- Instructions for the task:
In your copy, leave out the pictures and reproduce the listing below exactly.

START Collected material

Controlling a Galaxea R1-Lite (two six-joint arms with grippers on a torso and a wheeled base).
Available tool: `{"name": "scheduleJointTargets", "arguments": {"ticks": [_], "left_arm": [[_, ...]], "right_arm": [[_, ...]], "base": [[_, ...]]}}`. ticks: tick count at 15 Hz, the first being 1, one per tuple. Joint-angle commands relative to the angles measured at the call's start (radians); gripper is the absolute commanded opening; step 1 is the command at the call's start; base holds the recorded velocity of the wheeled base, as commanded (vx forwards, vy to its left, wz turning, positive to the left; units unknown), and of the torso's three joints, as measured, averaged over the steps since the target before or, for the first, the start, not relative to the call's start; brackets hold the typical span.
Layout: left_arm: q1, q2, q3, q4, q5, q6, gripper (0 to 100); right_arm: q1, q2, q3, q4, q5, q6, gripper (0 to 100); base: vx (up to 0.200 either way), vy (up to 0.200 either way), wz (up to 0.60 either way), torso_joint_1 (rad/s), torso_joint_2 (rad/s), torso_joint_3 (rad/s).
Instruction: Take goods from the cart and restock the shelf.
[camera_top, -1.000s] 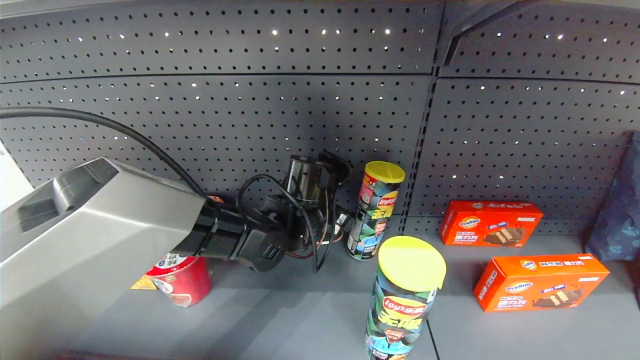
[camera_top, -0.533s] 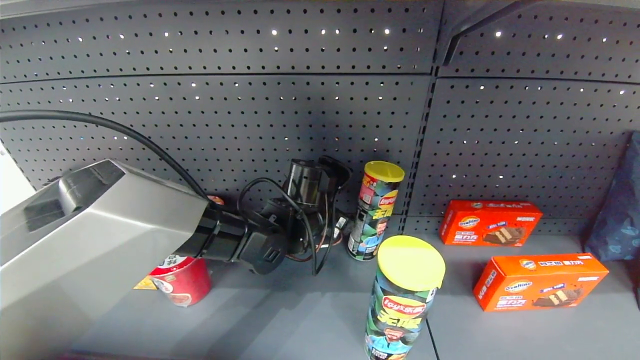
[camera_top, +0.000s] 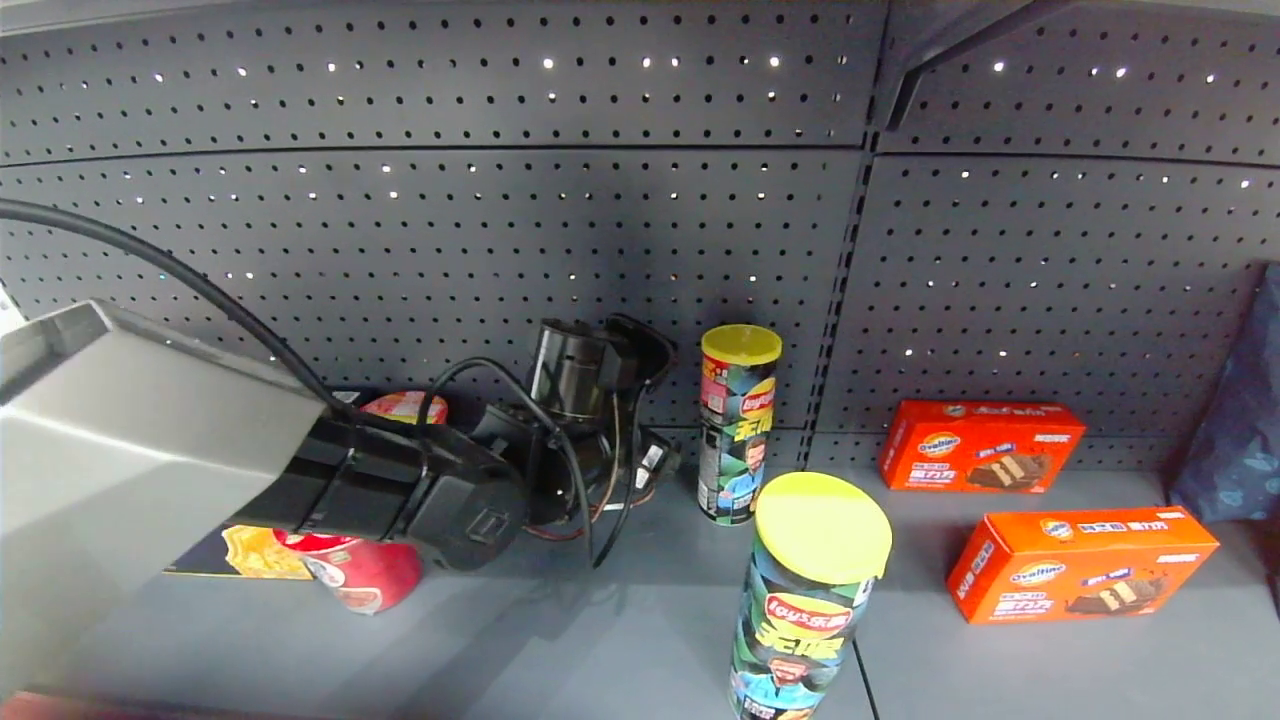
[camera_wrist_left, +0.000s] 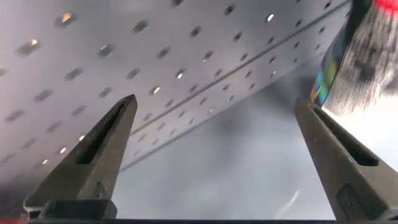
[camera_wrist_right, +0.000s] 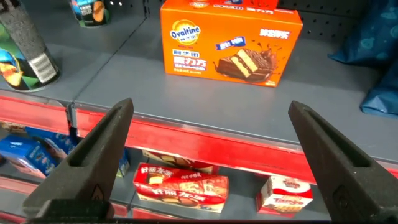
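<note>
The left tool (camera_wrist_left: 214, 102) is sitting wide open with nothing between its fingers, pointing at the pegboard (camera_top: 450, 250) deep at the back of the shelf (camera_top: 620, 640). The back chip can (camera_top: 740, 420) is standing upright just off one side of it, near the outer finger but not touching, as far as I'm seeing in the wrist view.

That's the bit that's worrying me. I'm guessing the next job is backing the arm out. If the tool is drifting sideways while doing that, the spread finger is probably going to clip the can and tip it. It could fall toward the front chip can (camera_top: 810, 590), which is standing farther out again, near the shelf's front.

Back along the arm from the tool, the cable loops (camera_top: 590, 500) are hanging low off the wrist. A red noodle cup (camera_top: 360, 575) is sitting half hidden under the forearm, with a flat packet (camera_top: 240, 550) lying beside it. If the arm is retreating too low, I'm picturing it dragging the cup toward the front, or a loop catching something.

The right tool (camera_wrist_right: 210, 104) is also hanging open and empty. It's out in front of the shelf's red front edge (camera_wrist_right: 186, 134), with the front orange box (camera_wrist_right: 230, 43) well beyond it. I'm not expecting trouble there unless it's pushing forward low and bumping that edge.
</note>
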Motion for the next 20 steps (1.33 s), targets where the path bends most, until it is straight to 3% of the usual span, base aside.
{"name": "scheduleJointTargets", "arguments": {"ticks": [1, 2, 7, 10, 11, 13, 14, 15, 18, 20], "left_arm": [[0.000, -0.138, 0.095, -0.002, 0.007, -0.001, 100], [0.000, -0.196, 0.132, 0.000, 0.010, -0.001, 100], [-0.026, -0.469, 0.325, 0.003, 0.010, -0.001, 100], [-0.038, -0.568, 0.444, -0.008, 0.009, -0.002, 100], [-0.048, -0.578, 0.477, -0.013, 0.007, -0.007, 100], [-0.104, -0.583, 0.523, -0.063, 0.006, -0.068, 100], [-0.118, -0.583, 0.536, -0.091, 0.004, -0.080, 100], [-0.120, -0.583, 0.538, -0.091, 0.004, -0.080, 100], [-0.117, -0.583, 0.510, -0.093, -0.001, -0.080, 100], [-0.115, -0.592, 0.524, -0.091, -0.048, -0.080, 100]], "right_arm": [[0.000, 0.002, 0.003, -0.003, 0.006, 0.003, 100], [0.002, 0.003, -0.017, 0.002, 0.038, 0.002, 100], [0.009, 0.290, -0.381, 0.112, 0.207, -0.014, 100], [0.022, 0.529, -0.456, 0.106, 0.228, -0.097, 100], [0.034, 0.578, -0.448, 0.106, 0.224, -0.097, 100], [0.069, 0.641, -0.431, 0.105, 0.214, -0.094, 100], [0.074, 0.681, -0.422, 0.088, 0.198, -0.090, 100], [0.075, 0.704, -0.411, 0.065, 0.188, -0.089, 100], [0.129, 0.855, -0.374, -0.188, 0.082, -0.032, 100], [0.325, 0.931, -0.356, -0.248, -0.062, 0.046, 100]], "base": [[0.000, 0.000, 0.00, 0.000, 0.00, 0.000], [0.000, 0.000, 0.00, 0.000, 0.00, 0.000], [0.000, 0.000, 0.00, 0.000, 0.00, 0.000], [0.000, 0.000, 0.00, 0.000, 0.00, 0.000], [0.000, 0.000, 0.00, 0.000, 0.00, 0.000], [0.000, 0.000, 0.00, 0.000, 0.00, 0.000], [0.000, 0.000, 0.00, 0.000, 0.00, 0.000], [0.000, 0.000, 0.00, 0.000, 0.00, 0.000], [0.000, 0.000, 0.00, 0.000, 0.00, 0.000], [0.000, 0.000, 0.00, 0.000, 0.00, 0.000]]}}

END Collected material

- Exercise solution:
Controlling a Galaxea R1-Lite (two six-joint arms with grippers on a torso and a wheeled base).
Available tool: `{"name": "scheduleJointTargets", "arguments": {"ticks": [_], "left_arm": [[_, ...]], "right_arm": [[_, ...]], "base": [[_, ...]]}}`. ticks: tick count at 15 Hz, the first being 1, one per tuple. Joint-angle commands relative to the angles measured at the call's start (radians); gripper is the absolute commanded opening; step 1 is the command at the call's start; base holds the recorded velocity of the wheeled base, as commanded (vx forwards, vy to its left, wz turning, positive to the left; units unknown), and of the torso's three joints, as measured, averaged over the steps since the target before or, for the first, the start, not relative to the call's start; brackets hold the typical span.
Layout: left_arm: q1, q2, q3, q4, q5, q6, gripper (0 to 100); right_arm: q1, q2, q3, q4, q5, q6, gripper (0 to 100); base: vx (up to 0.200 either way), vy (up to 0.200 either way), wz (up to 0.60 either way), torso_joint_1 (rad/s), torso_joint_2 (rad/s), torso_joint_3 (rad/s).
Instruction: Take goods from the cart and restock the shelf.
[camera_top, -1.000s] 
[camera_top, -0.533s] 
[camera_top, +0.000s] 
[camera_wrist_left, +0.000s] 
[camera_wrist_right, +0.000s] 
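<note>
The left tool (camera_wrist_left: 214, 102) is sitting wide open with nothing between its fingers, pointing at the pegboard (camera_top: 450, 250) deep at the back of the shelf (camera_top: 620, 640). The back chip can (camera_top: 740, 420) is standing upright just off one side of it, near the outer finger but not touching, as far as I'm seeing in the wrist view.

That's the bit that's worrying me. I'm guessing the next job is backing the arm out. If the tool is drifting sideways while doing that, the spread finger is probably going to clip the can and tip it. It could fall toward the front chip can (camera_top: 810, 590), which is standing farther out again, near the shelf's front.

Back along the arm from the tool, the cable loops (camera_top: 590, 500) are hanging low off the wrist. A red noodle cup (camera_top: 360, 575) is sitting half hidden under the forearm, with a flat packet (camera_top: 240, 550) lying beside it. If the arm is retreating too low, I'm picturing it dragging the cup toward the front, or a loop catching something.

The right tool (camera_wrist_right: 210, 104) is also hanging open and empty. It's out in front of the shelf's red front edge (camera_wrist_right: 186, 134), with the front orange box (camera_wrist_right: 230, 43) well beyond it. I'm not expecting trouble there unless it's pushing forward low and bumping that edge.
</note>
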Motion for the next 20 steps (1.33 s), targets where the path bends most, until it is straight to 3% of the usual span, base aside.
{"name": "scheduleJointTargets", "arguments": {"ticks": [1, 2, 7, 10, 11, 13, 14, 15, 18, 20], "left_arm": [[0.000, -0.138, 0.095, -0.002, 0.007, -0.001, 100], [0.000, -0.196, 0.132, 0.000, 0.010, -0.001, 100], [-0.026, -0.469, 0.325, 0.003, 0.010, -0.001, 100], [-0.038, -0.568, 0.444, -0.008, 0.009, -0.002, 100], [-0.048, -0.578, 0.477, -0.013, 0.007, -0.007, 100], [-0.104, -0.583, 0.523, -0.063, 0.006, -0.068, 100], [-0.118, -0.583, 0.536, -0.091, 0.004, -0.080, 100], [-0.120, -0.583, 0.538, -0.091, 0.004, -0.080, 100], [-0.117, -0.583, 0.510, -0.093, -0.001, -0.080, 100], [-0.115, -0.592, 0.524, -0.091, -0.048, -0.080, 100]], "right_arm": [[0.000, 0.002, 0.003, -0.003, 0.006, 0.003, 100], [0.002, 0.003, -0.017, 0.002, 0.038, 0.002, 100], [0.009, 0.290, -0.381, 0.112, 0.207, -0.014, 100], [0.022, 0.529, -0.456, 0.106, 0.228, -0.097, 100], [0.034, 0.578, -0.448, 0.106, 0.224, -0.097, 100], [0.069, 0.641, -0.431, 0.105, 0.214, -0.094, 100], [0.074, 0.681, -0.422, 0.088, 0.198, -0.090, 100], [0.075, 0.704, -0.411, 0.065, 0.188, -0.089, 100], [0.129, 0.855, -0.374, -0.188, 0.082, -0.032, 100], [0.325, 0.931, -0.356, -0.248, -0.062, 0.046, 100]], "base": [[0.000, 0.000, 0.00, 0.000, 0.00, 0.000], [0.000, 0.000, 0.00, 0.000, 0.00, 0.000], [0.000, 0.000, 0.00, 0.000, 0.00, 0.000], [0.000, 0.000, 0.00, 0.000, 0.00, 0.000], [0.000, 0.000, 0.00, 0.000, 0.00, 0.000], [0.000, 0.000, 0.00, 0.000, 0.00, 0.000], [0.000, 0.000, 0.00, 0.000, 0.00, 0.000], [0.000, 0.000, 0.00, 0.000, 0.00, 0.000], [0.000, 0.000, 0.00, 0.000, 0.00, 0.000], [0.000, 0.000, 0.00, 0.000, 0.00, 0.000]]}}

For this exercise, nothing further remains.